Falar mais é estragar um dos melhores elementos de Livrai-nos do Mal, a investigação. Ao assistir os primeiros 30 minutos deste filme, é possível julgá-lo como uma história policial, o que não é surpresa já que o filme foi produzido por Jerry Bruckheimer, responsável pelas séries de TV CSI: Investigação Criminal e CSI: Miami. Mais do que isso, o primeiro ato lembra muito o gênero buddy-cop, já que Bana e McHale tem uma ótima química do tipo "amigões" e transparecem isso durante os momentos na cena do crime. O ar policial é o que deixa o filme num ambiente realista. Livrai-nos do Mal não envolve adolescentes indo para uma floresta, casas assombradas ou bonecos fantasmas, mas um mistério de assassinato.

Só que, claro, o assassino não é um criminoso comum. É então que entra em cena o padre Mendoza (Édgar Ramírez), que também não é nada comum. Ramírez é quem se destaca no filme, especialmente porque ele é o único que tem total certeza do que realmente está acontecendo. Mendoza nunca se apresenta surpreso ou assustado, e a atuação de Ramírez transparece alguém que está no controle, mas que luta diariamente para mantê-lo.
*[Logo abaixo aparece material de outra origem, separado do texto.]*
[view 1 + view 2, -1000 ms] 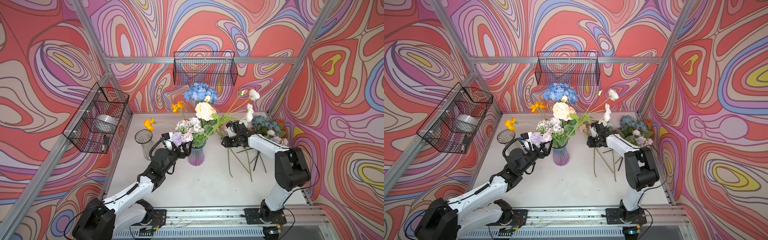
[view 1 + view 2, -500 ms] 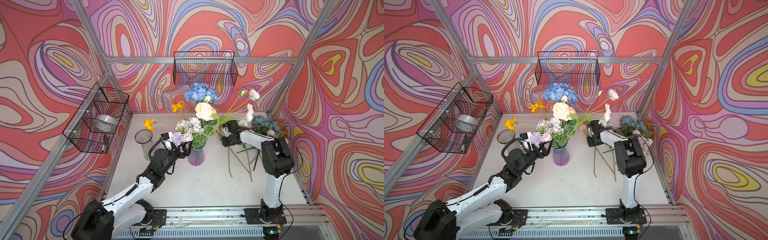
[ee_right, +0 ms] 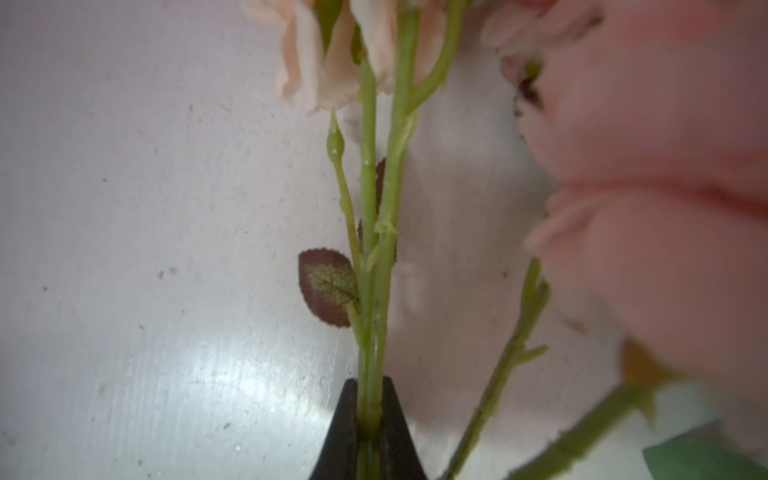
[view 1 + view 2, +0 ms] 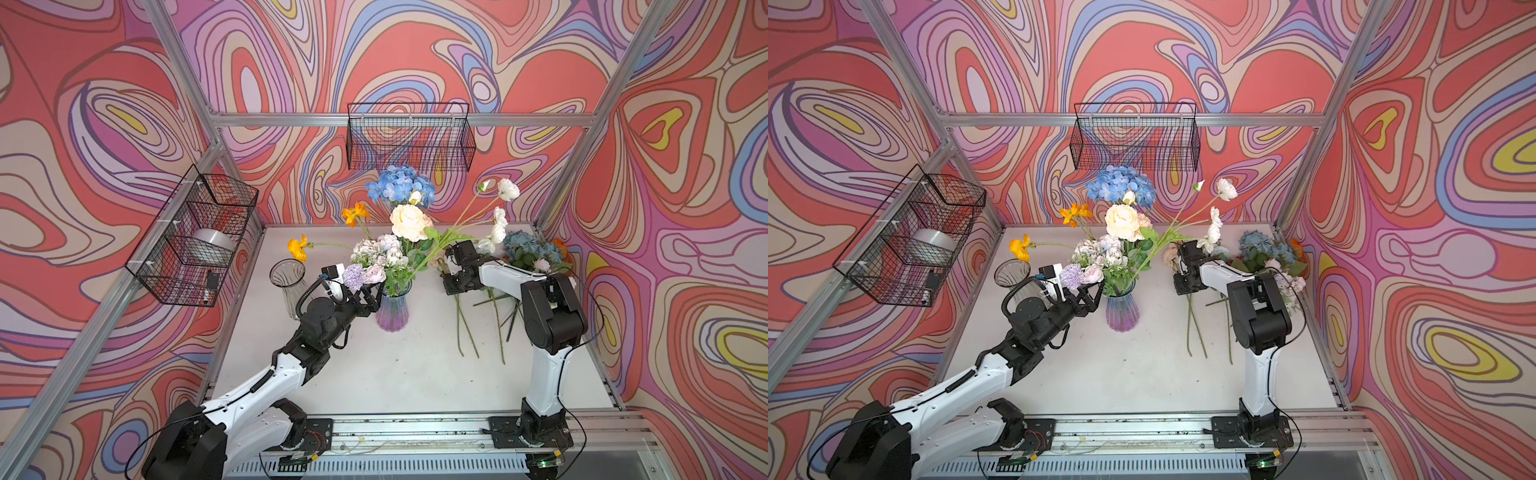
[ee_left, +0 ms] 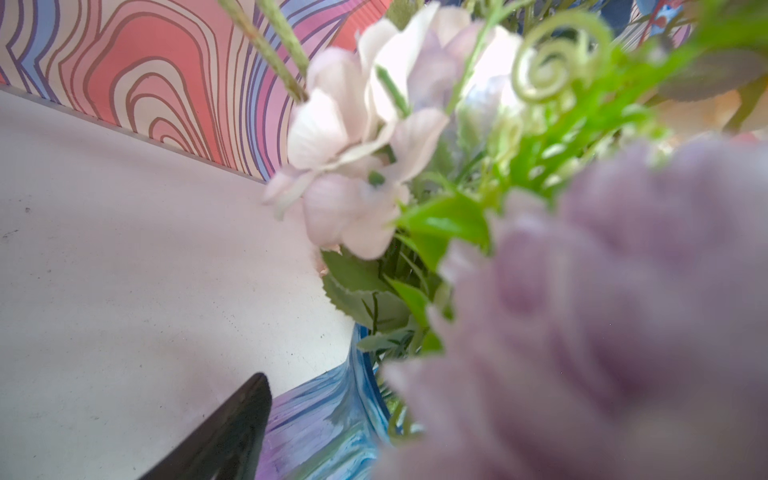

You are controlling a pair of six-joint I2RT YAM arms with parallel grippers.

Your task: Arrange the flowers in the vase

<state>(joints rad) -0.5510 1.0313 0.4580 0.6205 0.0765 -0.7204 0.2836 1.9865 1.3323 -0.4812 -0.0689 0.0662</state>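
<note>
While the vase at the table's middle holds several flowers, the step in hand is picking up another; the right claw is clenched on a peach rose stem lying toward the right edge; next, lift it and steer it to the vase mouth; the left claw stands released beside the vase neck, holding nothing.

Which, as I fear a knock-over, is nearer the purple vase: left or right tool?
Left. The left tool stands open right beside the neck of the purple vase. The right tool is farther off on its other side, shut on the peach rose stems.
</note>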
Há também um ar de tristeza, como se o personagem estivesse cansado diante do que ele já viu. É interessante ver como Derrickson joga Mendoza e Sarchie na mesma cena, já que ambos enfrentam o mal diariamente em suas vidas, mas são dois tipos diferentes de forças maléficas. Sarchie conhece o mal humano, enquanto Mendoza conhece o que chama de "mal primário". Livrai-nos do Mal não perde a chance de explorar isso, levantando questões sobre a existência do mal, porque Deus o permite existir e como nós, humanos, lidamos com isso.
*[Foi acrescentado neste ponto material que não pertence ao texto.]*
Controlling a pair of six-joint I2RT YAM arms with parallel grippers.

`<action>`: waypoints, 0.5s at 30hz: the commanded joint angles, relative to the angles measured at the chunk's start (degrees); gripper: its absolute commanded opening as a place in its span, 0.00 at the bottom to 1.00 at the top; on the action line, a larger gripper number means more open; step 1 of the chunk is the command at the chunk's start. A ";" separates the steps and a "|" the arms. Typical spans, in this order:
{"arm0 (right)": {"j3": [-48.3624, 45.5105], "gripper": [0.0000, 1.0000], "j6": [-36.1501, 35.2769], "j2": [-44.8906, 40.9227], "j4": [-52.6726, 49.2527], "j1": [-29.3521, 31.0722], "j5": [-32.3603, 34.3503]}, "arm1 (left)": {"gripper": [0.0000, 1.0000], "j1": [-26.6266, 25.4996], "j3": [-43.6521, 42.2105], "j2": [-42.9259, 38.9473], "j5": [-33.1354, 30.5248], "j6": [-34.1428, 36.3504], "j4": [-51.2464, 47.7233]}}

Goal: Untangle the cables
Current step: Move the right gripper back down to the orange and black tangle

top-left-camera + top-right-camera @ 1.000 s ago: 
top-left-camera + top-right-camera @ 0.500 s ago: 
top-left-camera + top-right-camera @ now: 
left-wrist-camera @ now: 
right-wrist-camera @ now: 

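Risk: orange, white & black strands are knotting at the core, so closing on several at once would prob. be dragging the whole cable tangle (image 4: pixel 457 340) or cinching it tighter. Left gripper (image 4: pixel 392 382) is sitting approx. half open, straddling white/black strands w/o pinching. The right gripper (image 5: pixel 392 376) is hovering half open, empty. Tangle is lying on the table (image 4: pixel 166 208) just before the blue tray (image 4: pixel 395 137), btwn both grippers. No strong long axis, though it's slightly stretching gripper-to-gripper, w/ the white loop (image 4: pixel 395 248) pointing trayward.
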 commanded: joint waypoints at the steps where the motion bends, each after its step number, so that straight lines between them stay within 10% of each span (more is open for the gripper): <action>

É fascinante ver como Derrickson lida com os elementos sobrenaturais. Eles nunca parecem ser o centro do filme, glorificados com efeitos especiais escandalosos. Por mais estranho que isso soe, o sobrenatural de Livrai-nos do Mal é quase natural. O que o diretor faz de especial é trazer uma visão realista de como seria o encontro com o oculto, e Sarchie é a janela pela qual o espectador descobre o mundo. Conforme o enredo vai se desenvolvendo, o público faz a mesma escolha de Sarchie, aceitar essa nova realidade. No Ato 3, chega o climax da história, em forma de um exorcismo.

É uma sequência brutal que não tem pressa, cada estágio do processo é lento e passar para o próximo requer sangue, suor e sofrimento dos personagens. É um dos momentos em que Mendoza é mais desafiado e onde Sarchie tem que provar ser um novo homem. Conforme o exorcismo é executado, os personagens vão se gastando emocionalmente e no fim da cena, os espectadores estão tão cansados quanto os protagonistas. Também é o momento mais gráfico do filme que, apesar de nunca ser explícito, requer estômago em certas partes, incluindo essa.

Livrai-nos do Mal sofre apenas com um clichê de família policial, mas é difícil imaginar a história funcionando sem ele, o que é um mérito do roteiro, porque esse tipo de coisa pode rapidamente se tornar irritante e cansativo. Por outro lado, a presença da cultura latina e do linguajar espanhol adicionam, como em um filme do Del Toro, um elemento exótico à atmosfera. Derrickson se prova um cineasta competente, e para os fãs da Marvel isto é uma boa notícia.

Ele vai, afinal de contas, dirigir a esperada estréia do Doutor Estranho na telona, e a julgar por este filme, ele vai se sentir em casa. Se a Marvel for esperta, o que já provou ser, vai atrás de Édgar Ramírez para o papel principal. Sua atuação aqui emana misticismo, e esta é uma característica forte do Doutor Estranho.

Para os fãs de terror, Livrai-nos do Mal é uma garrafa de água gelada no meio de um deserto. O filme nunca se preocupa em ser uma espécie de blockbuster ou apelar para todas as audiências. Ele sabe muito bem o que é e não desvia do seu caminho em nenhum momento. 2014 já teve ótimos filmes em praticamente todo gênero, mas estava faltando algo no terror. Bom, agora não está mais.